● INPUT DATA
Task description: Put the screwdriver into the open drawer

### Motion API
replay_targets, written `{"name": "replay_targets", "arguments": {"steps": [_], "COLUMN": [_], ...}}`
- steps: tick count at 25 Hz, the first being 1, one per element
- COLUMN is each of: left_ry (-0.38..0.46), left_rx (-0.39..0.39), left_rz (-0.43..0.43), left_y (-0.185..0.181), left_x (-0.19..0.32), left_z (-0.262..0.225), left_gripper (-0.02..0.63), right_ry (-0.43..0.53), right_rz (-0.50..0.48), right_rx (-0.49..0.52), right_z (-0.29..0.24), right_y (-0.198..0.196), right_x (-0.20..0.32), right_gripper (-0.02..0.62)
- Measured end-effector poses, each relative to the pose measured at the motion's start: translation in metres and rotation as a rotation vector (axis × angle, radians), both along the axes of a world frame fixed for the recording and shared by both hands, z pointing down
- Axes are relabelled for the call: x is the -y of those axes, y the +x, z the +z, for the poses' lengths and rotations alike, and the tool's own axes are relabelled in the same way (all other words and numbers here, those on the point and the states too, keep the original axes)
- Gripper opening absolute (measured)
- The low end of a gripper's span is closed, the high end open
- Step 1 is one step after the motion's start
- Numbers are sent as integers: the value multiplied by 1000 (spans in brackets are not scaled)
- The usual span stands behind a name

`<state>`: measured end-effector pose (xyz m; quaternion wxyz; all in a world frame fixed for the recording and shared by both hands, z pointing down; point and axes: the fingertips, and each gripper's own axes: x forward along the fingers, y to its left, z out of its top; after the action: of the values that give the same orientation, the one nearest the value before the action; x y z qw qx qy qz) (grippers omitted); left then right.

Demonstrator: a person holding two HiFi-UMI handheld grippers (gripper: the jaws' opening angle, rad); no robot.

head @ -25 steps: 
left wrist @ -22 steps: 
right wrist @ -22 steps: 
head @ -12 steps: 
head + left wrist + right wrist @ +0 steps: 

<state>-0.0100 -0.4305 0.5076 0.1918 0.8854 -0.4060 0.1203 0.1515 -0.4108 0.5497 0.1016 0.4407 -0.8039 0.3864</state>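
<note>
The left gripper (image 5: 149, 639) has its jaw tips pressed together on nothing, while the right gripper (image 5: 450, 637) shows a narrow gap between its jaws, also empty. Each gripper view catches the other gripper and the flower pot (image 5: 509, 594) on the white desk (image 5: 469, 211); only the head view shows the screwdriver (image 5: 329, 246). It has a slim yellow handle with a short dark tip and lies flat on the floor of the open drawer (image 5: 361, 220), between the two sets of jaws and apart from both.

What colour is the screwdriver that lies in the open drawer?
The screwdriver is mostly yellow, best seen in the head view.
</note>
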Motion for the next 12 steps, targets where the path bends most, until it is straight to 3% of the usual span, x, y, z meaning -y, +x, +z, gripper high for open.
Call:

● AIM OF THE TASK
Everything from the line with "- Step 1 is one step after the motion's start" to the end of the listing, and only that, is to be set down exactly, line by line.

● SOLUTION
- Step 1 is one step after the motion's start
- Numbers are sent as integers: the value multiplied by 1000 (spans in brackets are not scaled)
- The usual span stands behind a name

`<state>`: measured end-effector pose (xyz m; quaternion wxyz; all in a world frame fixed for the recording and shared by both hands, z pointing down; point and axes: the fingertips, and each gripper's own axes: x forward along the fingers, y to its left, z out of its top; after the action: of the values that give the same orientation, the one nearest the value before the action; x y z qw qx qy qz) (grippers omitted); left then right.

Demonstrator: a person holding two HiFi-UMI handheld grippers (gripper: the jaws' opening angle, rad); no robot.

head @ -25 steps: 
left wrist @ -22 steps: 
right wrist @ -22 steps: 
head @ -12 steps: 
head + left wrist + right wrist @ +0 steps: 

<state>-0.0100 -0.4305 0.5076 0.1918 0.8854 -0.4060 0.1203 0.1515 -0.4108 0.5497 0.1016 0.4407 -0.8039 0.3864</state>
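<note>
The left gripper (image 5: 149, 639) has its jaw tips pressed together on nothing, while the right gripper (image 5: 450, 637) shows a narrow gap between its jaws, also empty. Each gripper view catches the other gripper and the flower pot (image 5: 509, 594) on the white desk (image 5: 469, 211); only the head view shows the screwdriver (image 5: 329, 246). It has a slim yellow handle with a short dark tip and lies flat on the floor of the open drawer (image 5: 361, 220), between the two sets of jaws and apart from both.

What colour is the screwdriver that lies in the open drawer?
The screwdriver is mostly yellow, best seen in the head view.
</note>
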Motion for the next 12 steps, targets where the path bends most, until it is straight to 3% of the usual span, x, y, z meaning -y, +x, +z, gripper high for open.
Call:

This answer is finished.